INSTRUCTIONS TO FOLLOW
Give only the number of lines in the data that contain the word "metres".

[SUPPLIED DATA Boundary: Start]

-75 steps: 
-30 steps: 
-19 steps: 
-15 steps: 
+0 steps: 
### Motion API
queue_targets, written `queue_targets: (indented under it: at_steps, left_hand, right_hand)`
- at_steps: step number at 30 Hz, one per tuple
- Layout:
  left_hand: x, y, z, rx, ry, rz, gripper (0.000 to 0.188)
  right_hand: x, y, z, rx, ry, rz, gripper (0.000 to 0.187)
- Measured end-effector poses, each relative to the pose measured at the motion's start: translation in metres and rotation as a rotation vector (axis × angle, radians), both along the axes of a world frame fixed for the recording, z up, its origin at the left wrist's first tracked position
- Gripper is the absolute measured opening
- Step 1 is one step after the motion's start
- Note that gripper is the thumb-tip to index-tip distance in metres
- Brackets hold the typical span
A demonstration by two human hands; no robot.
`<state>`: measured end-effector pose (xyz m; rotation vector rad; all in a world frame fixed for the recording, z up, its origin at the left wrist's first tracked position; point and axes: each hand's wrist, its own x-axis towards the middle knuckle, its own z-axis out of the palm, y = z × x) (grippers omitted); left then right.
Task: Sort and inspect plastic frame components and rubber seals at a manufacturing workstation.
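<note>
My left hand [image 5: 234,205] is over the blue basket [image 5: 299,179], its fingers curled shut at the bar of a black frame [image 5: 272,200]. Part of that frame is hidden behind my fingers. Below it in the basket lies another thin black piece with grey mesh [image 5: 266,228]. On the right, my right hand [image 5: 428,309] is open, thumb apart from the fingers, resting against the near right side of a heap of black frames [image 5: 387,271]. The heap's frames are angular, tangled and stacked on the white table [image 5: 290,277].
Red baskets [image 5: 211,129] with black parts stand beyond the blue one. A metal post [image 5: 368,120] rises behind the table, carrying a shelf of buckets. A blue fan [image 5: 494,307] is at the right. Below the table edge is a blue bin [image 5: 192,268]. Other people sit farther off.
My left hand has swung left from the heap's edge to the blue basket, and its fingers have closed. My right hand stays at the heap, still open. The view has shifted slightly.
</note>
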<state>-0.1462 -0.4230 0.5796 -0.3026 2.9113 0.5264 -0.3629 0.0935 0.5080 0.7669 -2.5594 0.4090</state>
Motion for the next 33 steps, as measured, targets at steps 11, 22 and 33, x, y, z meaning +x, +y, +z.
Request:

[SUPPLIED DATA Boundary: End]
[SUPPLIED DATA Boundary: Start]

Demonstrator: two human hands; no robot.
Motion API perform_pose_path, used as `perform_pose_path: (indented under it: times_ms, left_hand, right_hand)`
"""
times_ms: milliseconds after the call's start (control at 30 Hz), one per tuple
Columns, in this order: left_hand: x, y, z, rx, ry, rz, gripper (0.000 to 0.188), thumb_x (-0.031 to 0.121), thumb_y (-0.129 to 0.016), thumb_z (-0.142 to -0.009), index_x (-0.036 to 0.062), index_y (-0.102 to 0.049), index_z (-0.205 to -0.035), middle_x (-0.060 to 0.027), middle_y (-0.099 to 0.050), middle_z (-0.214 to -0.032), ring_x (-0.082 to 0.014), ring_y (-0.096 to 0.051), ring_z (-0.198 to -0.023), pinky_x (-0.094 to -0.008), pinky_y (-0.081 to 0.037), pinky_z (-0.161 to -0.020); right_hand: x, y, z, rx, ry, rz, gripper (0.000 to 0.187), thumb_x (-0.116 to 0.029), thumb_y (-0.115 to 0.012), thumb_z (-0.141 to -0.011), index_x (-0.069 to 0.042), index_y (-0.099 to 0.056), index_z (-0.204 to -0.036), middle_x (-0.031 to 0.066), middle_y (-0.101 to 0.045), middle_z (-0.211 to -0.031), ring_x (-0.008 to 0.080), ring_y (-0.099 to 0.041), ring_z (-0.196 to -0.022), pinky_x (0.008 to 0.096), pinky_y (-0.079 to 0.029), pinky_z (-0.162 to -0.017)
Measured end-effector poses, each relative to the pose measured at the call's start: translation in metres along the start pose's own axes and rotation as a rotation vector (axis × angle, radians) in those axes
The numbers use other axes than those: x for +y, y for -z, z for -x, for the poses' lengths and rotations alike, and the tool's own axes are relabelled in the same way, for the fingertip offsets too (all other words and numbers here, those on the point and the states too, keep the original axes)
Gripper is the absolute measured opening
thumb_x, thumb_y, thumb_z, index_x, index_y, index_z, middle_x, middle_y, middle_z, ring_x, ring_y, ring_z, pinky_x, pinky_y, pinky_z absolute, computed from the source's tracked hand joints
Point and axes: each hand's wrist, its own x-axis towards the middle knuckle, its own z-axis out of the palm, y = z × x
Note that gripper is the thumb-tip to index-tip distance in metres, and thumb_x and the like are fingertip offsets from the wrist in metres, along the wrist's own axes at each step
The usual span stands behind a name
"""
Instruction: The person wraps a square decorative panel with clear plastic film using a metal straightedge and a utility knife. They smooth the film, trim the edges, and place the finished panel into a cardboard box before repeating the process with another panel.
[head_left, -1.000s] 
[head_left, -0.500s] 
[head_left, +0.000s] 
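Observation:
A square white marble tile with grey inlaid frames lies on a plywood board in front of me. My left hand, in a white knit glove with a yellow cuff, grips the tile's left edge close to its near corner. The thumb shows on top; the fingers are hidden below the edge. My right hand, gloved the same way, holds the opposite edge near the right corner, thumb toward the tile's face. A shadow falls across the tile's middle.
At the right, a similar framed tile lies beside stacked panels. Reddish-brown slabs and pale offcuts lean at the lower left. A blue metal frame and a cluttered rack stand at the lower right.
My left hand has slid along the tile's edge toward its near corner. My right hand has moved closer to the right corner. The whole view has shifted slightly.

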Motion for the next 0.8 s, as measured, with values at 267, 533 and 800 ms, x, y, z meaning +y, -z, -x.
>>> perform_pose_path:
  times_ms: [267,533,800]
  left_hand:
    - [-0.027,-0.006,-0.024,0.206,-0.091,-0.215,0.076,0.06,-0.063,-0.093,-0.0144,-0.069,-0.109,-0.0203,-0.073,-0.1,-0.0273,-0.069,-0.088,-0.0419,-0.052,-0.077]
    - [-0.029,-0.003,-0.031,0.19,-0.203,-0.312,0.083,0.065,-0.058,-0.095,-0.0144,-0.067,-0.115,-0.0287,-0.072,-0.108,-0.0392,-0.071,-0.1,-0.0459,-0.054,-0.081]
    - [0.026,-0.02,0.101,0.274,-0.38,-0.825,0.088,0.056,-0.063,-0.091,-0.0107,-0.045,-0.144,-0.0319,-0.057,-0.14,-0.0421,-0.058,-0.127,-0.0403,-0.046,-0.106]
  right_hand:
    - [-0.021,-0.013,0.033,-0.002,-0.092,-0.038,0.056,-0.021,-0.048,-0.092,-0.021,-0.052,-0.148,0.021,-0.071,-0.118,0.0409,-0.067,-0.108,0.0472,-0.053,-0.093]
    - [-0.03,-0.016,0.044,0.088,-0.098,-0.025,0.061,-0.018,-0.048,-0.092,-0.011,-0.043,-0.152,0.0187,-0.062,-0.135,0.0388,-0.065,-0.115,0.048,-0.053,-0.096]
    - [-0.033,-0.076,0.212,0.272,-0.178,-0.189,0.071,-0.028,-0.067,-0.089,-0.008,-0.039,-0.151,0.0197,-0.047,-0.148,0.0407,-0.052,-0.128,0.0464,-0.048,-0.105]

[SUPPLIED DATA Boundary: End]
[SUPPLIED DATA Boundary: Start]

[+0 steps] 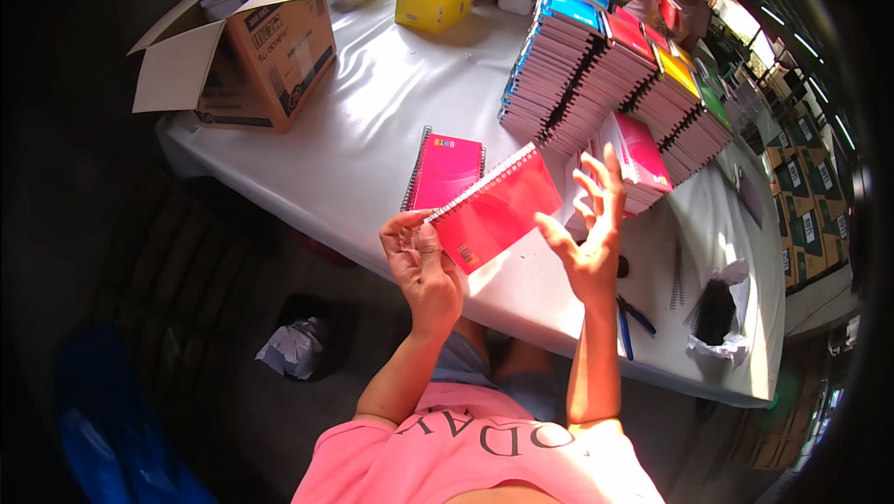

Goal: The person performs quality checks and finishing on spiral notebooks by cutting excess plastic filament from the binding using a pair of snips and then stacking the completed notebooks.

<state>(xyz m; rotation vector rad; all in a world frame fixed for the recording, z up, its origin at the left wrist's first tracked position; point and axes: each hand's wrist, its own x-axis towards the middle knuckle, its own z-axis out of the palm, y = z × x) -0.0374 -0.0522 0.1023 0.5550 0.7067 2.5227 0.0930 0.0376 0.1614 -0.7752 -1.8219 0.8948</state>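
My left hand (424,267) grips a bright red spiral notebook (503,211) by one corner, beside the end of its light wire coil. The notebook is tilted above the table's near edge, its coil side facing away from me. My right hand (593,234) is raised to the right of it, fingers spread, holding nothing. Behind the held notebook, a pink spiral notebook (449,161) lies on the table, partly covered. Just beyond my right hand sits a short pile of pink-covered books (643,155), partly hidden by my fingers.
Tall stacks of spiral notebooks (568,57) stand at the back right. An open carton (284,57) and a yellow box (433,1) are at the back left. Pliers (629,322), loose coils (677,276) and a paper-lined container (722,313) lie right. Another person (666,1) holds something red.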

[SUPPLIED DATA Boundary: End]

RESPONSE BOX
4